Rupert Murdoch admits some Fox News hosts 'endorsed' false election claims
In a deposition last month, News Corp. Executive Chairman Rupert Murdoch stated that several Fox News hosts "endorsed" the false narrative that there was widespread voter fraud in 2020 and the election was stolen from former President Donald Trump.
Murdoch was asked directly about current Fox hosts Sean Hannity, Jeanine Pirro, and Maria Bartiromo, and former host Lou Dobbs. Dobbs endorsed the false stolen-election claims "a lot" and Hannity did so "a bit," he said. As for Fox News itself, Murdoch said the network spent the weeks after the election "trying to straddle the line between spewing conspiracy theories on one hand, yet calling out the fact that they were actually false on the other." The network was "treating it as news that the president and his lawyers were saying this," he added, though "I would have liked us to be stronger in denouncing it, in hindsight."

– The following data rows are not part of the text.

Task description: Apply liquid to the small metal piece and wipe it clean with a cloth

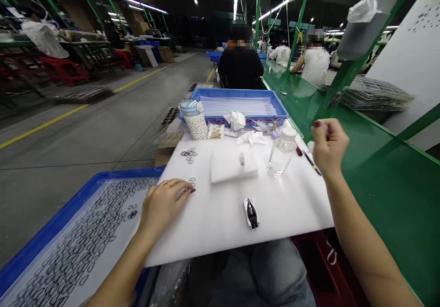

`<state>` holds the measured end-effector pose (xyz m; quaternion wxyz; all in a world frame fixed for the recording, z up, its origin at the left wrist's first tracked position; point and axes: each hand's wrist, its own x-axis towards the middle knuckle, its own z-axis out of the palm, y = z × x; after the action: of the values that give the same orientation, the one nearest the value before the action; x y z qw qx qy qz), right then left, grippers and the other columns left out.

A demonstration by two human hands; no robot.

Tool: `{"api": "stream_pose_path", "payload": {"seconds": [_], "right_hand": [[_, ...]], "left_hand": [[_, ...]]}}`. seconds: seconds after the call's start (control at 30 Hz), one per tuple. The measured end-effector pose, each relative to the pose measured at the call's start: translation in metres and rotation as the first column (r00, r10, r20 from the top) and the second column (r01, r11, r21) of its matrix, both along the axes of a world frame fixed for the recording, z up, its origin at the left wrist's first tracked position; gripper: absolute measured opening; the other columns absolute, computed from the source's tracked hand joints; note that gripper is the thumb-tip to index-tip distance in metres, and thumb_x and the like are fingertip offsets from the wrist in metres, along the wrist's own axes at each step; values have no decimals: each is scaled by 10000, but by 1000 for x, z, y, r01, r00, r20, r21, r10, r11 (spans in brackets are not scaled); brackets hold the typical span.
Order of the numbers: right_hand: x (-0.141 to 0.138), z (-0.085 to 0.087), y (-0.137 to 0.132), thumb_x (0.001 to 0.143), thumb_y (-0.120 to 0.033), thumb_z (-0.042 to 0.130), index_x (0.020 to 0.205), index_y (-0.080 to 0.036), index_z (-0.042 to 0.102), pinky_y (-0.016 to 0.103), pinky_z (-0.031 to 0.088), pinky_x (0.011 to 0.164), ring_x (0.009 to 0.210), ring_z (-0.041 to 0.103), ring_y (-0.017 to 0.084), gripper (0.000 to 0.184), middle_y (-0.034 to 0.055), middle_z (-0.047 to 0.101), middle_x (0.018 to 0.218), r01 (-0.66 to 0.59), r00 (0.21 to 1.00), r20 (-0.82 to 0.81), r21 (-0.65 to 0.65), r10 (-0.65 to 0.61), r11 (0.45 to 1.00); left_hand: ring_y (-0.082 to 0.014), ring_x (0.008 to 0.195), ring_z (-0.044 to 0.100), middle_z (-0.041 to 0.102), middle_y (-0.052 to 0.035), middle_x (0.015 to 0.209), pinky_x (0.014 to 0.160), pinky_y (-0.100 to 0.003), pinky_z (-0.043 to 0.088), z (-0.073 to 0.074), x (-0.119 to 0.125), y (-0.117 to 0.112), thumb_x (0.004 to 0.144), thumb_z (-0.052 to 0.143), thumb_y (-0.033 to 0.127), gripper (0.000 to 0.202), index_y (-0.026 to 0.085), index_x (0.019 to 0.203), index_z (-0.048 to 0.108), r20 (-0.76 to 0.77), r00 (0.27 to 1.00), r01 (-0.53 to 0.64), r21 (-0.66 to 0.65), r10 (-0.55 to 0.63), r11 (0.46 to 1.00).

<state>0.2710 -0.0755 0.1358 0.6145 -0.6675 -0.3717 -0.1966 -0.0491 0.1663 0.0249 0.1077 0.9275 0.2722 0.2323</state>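
Probably feather-light and springy, the thin black loops (191,181) at nine o'clock on the white tabletop (213,224) look easily bent, so best pinched by one edge. There the left hand (165,201) rests, fingers together; whether they clamp a loop, I cannot tell. At two o'clock the right hand (330,144) curls its fingers in, any contents hidden.

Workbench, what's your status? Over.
Left hand at small black loops. Right hand raised, curled, contents unclear. Toy car untouched on white tabletop. Clear bottle stands between foam block and right hand.
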Motion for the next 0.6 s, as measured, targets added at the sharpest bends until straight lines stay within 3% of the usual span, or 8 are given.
{"api": "stream_pose_path", "payload": {"seconds": [0.13,0.23,0.3,0.43,0.5,0.6], "right_hand": [[4,-10,24,976,-411,414,935,-225,605,326,429,682,769,575,195,270,60,603,866,153,906,423,-276,-23,949],[12,-26,25,947,-453,465,1078,-203,577,372,484,761,947,610,257,304,134,624,1076,198,856,517,-357,16,913],[14,-32,22,927,-471,504,1127,-189,546,389,504,780,983,615,275,348,149,632,1082,200,842,539,-357,27,912],[23,-35,16,934,-460,476,1196,-166,524,420,517,847,1070,613,297,397,180,634,1123,216,844,535,-386,27,897],[33,-39,12,909,-463,489,1192,-147,536,463,502,909,1128,589,324,427,209,617,1165,245,874,483,-349,-50,904],[54,-52,6,861,-470,521,1030,-163,576,471,531,850,989,618,306,355,164,637,1008,216,972,137,-205,-191,955]], "left_hand": [[-232,709,715,782,-1,822,588,-307,531,2,-10,-19,884,540,497,303,293,814,752,72,995,75,-163,-64,984],[-238,771,743,795,7,877,637,-308,566,-1,-22,-28,894,538,498,315,300,815,770,51,994,102,-188,-94,977],[-247,812,746,796,-2,912,675,-321,576,-1,-28,-30,901,531,503,326,303,841,782,20,994,107,-174,-105,979],[-250,880,734,787,-31,972,724,-323,573,1,-32,-35,911,518,491,337,281,925,781,-35,995,83,-133,-88,988],[-246,900,728,779,-39,996,721,-317,568,3,-29,-38,913,513,447,326,263,991,770,-70,995,58,-120,-67,991],[-243,905,719,765,-42,1002,702,-317,554,5,-21,-43,915,499,384,311,245,996,765,-125,990,45,-113,-59,993]]}}
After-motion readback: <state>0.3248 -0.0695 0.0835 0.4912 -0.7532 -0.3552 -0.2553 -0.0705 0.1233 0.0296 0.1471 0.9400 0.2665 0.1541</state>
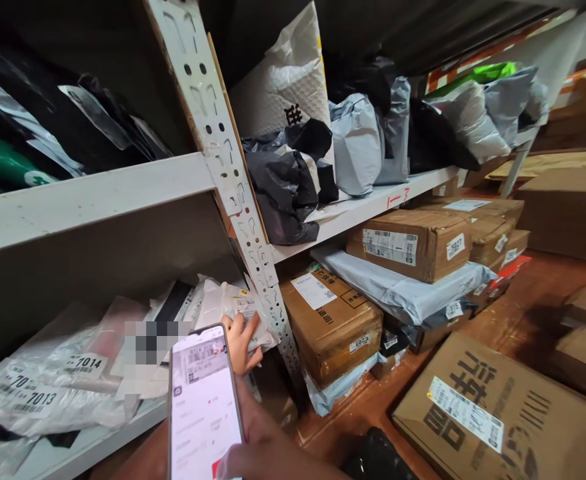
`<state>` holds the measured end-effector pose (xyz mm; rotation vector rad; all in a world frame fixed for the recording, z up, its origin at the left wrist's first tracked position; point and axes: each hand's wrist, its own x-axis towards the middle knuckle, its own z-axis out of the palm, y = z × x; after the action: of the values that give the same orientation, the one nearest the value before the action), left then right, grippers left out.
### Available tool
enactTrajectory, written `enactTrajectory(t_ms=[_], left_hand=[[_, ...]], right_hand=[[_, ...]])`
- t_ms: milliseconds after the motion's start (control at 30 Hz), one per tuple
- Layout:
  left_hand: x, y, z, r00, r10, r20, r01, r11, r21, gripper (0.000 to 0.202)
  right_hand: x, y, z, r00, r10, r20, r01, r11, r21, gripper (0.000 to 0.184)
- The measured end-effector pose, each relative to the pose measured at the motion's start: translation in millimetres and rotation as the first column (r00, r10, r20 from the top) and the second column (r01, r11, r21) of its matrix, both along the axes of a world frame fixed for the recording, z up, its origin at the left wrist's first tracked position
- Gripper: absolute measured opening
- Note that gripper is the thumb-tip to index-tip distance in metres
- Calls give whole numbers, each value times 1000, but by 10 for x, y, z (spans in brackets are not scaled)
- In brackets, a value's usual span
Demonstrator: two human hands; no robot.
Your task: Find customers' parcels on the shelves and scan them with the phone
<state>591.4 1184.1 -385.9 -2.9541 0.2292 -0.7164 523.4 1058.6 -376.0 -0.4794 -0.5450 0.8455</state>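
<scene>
My right hand (260, 443) is closed round a smartphone (205, 413), its thumb over the lower part of the lit screen. A parcel label with a barcode shows at the top of that screen. Behind the phone, my left hand (243, 341) grips a white plastic parcel (217, 300) at the right end of the lower left shelf, its bent fingers just below a printed label (245, 305). The phone hides part of my left forearm. Beside them on this shelf lie white plastic parcels (73, 363) marked 7013 and 7014.
A perforated white post (223, 150) separates the shelf bays. Dark bags (107, 113) lie upper left. Grey and white bags (357, 143) fill the right shelf (367, 219). Cardboard boxes (330, 327) are stacked beneath it. A large flat box (503, 400) lies on the reddish floor.
</scene>
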Motion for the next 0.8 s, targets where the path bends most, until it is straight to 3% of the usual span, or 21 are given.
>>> enactTrajectory(t_ms=[100,200,433,600,667,800], left_hand=[[38,8,-2,999,5,33,-9,992,123,47],[16,41,-44,997,22,73,-33,989,142,45],[3,47,-61,998,5,56,-11,995,102,45],[40,72,-42,998,11,65,-12,1000,16,41],[87,94,-4,998,10,65,-8,1000,-20,46],[157,108,92,999,25,48,-20,996,-90,75]], right_hand=[[8,0,-81,994,52,95,-51,999,-14,82],[30,-7,-110,990,54,130,-54,999,2,86],[23,-92,-4,989,34,145,-29,999,-31,77],[9,-88,12,997,53,64,-50,998,-43,83],[2,-102,27,996,94,8,-94,995,-28,86],[-23,-203,132,979,204,-23,-203,978,37,89]])
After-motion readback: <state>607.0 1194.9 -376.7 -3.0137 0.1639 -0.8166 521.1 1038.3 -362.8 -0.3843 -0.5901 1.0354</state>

Murdoch's testimony was made public on Monday in court documents released as part of the $1.6 billion defamation lawsuit filed against Fox News by Dominion Voting Systems. By interviewing Trump-affiliated lawyers like Sidney Powell and Rudy Giuliani, who pushed election conspiracies Fox knew to be false, and airing segments with false claims like Dominion voting machines were used to rig the 2020 election, Fox "gave these fictions a prominence they otherwise would never have achieved," Dominion said in its lawsuit.

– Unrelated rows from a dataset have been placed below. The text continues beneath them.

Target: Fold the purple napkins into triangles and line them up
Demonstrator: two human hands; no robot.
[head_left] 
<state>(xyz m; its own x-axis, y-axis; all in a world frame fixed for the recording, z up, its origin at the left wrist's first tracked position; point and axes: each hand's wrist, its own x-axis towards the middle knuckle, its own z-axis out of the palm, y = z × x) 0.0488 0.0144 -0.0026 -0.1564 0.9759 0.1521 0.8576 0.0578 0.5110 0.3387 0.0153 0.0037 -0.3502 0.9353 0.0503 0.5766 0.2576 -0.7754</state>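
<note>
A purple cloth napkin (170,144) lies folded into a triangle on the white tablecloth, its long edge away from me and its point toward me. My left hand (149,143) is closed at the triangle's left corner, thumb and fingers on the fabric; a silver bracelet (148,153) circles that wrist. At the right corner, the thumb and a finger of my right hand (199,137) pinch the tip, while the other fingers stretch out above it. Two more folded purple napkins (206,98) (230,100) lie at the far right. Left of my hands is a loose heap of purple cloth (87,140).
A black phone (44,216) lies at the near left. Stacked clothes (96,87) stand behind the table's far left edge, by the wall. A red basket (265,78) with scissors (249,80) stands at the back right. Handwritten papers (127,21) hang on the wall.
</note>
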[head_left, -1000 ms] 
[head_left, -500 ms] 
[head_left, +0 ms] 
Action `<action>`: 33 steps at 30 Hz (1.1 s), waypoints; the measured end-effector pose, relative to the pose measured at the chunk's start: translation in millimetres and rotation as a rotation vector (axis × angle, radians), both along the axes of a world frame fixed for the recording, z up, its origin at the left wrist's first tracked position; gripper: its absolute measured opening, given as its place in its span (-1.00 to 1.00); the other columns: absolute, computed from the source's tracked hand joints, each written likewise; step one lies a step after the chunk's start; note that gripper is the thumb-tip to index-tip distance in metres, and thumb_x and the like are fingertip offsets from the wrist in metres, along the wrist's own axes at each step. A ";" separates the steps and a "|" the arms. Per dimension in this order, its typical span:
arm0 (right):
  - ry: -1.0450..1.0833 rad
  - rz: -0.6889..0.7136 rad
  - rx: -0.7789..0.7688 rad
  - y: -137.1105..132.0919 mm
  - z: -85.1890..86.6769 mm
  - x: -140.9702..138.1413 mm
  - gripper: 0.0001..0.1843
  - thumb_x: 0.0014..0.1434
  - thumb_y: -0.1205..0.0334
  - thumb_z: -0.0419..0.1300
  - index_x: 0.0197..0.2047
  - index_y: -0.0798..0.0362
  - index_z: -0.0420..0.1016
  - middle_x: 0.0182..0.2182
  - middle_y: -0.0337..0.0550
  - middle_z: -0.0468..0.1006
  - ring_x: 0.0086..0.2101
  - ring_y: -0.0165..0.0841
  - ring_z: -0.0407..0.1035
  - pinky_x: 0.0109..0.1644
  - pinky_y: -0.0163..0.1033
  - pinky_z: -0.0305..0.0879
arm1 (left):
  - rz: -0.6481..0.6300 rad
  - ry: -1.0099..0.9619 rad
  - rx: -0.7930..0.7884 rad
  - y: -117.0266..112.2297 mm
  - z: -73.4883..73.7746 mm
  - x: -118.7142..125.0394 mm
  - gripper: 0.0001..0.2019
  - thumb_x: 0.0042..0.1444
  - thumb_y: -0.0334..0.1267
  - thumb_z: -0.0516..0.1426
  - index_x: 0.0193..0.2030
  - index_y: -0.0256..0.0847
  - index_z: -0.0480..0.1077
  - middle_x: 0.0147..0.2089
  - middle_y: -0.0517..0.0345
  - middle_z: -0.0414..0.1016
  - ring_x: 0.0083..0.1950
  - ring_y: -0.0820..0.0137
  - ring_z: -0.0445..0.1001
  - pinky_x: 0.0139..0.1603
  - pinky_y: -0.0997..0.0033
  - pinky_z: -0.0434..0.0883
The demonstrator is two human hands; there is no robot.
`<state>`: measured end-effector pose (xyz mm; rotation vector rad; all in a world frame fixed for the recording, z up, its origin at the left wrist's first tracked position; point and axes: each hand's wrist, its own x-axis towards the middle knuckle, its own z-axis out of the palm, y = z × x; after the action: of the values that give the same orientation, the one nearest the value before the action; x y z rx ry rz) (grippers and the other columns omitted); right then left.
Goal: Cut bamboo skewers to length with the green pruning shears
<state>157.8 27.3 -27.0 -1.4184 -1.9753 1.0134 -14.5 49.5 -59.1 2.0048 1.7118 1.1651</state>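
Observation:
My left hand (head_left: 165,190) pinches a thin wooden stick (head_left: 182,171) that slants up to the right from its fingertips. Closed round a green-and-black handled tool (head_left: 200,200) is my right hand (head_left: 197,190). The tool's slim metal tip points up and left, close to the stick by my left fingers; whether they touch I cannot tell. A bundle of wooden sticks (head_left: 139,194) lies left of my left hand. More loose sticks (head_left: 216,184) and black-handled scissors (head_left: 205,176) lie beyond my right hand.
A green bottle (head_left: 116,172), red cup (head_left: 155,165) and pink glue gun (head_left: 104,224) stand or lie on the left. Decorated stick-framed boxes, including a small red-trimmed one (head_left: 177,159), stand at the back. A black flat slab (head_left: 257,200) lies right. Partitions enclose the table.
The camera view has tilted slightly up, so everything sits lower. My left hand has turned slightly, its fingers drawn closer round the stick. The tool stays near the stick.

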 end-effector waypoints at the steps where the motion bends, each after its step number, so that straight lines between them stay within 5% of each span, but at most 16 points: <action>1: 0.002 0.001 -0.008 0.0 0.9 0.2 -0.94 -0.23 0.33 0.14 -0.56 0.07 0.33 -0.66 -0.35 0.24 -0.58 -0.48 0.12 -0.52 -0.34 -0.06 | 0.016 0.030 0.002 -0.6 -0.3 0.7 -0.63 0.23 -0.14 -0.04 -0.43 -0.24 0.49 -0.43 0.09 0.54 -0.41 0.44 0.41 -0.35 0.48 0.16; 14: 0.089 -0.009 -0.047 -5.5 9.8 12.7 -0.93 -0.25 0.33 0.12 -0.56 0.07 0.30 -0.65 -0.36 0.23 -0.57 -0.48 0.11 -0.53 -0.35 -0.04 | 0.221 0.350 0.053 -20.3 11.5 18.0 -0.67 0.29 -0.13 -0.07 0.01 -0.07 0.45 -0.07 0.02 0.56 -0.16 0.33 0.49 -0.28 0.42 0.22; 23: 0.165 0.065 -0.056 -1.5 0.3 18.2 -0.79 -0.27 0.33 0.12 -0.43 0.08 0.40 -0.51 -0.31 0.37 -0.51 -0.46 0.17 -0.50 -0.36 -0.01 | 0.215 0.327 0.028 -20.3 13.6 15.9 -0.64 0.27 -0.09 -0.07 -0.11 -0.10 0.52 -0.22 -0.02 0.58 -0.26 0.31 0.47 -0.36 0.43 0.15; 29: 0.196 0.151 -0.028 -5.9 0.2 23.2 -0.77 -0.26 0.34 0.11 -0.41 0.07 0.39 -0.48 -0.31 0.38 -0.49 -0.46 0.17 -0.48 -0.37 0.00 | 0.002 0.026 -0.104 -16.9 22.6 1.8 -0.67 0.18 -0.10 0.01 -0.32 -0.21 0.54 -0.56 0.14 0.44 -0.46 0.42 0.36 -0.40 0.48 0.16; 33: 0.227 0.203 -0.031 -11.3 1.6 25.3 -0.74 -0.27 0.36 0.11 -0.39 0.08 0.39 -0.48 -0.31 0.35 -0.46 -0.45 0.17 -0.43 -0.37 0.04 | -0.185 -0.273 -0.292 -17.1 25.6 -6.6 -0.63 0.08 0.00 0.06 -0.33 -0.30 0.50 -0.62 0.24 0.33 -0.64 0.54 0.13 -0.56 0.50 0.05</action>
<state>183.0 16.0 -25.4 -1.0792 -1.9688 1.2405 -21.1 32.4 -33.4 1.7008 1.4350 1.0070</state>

The court documents also say Murdoch admitted it was "wrong" to let MyPillow founder Mike Lindell go on Tucker Carlson's show in January 2021 and make allegations against Dominion, and said he "could have" ordered Fox News shows not to book Powell or Giuliani, "but I didn't." He also sent an email to former House Speaker Paul Ryan, a Fox Corp. board member, telling him the Jan. 6 Capitol attack was "a wake-up call for Hannity, who has been privately disgusted by Trump for weeks, but was scared to lose viewers."
Fox News lawyers are arguing that the network's coverage is protected by the First Amendment, and its hosts did not endorse the false claims made by guests. In a statement on Monday, a Fox News spokeswoman said the Dominion filing offers "an extreme, unsupported view of defamation law that would prevent journalists from basic reporting."